* _About this task_
Exactly the lines from the one containing "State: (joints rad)" to the last line of the records, inclusive, are to be transcribed; include no others.

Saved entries

- - - - - - -

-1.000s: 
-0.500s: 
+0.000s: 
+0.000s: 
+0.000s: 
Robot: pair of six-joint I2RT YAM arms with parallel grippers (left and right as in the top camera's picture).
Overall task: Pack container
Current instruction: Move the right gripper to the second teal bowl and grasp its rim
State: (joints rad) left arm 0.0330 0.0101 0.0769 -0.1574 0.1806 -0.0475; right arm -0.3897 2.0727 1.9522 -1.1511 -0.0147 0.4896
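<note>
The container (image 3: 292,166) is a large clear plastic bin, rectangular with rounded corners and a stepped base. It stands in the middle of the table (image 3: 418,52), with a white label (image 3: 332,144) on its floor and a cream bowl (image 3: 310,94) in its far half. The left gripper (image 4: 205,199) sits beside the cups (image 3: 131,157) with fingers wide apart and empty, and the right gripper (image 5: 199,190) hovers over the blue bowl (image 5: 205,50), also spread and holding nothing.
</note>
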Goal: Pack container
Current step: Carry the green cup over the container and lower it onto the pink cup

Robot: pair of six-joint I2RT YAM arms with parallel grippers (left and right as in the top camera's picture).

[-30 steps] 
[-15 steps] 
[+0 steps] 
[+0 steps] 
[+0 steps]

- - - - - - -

* _Written response_
State: (joints rad) left arm 0.0330 0.0101 0.0769 -0.1574 0.1806 -0.0475; right arm -0.3897 2.0727 1.9522 -1.1511 -0.0147 0.4896
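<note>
The container (image 3: 292,166) is a large clear plastic bin, rectangular with rounded corners and a stepped base. It stands in the middle of the table (image 3: 418,52), with a white label (image 3: 332,144) on its floor and a cream bowl (image 3: 310,94) in its far half. The left gripper (image 4: 205,199) sits beside the cups (image 3: 131,157) with fingers wide apart and empty, and the right gripper (image 5: 199,190) hovers over the blue bowl (image 5: 205,50), also spread and holding nothing.
</note>
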Goal: Pack container
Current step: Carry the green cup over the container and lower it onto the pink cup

Robot: pair of six-joint I2RT YAM arms with parallel grippers (left and right as in the top camera's picture).

[-30 steps] 
[-15 steps] 
[+0 steps] 
[+0 steps] 
[+0 steps]

There is no more to add to the answer.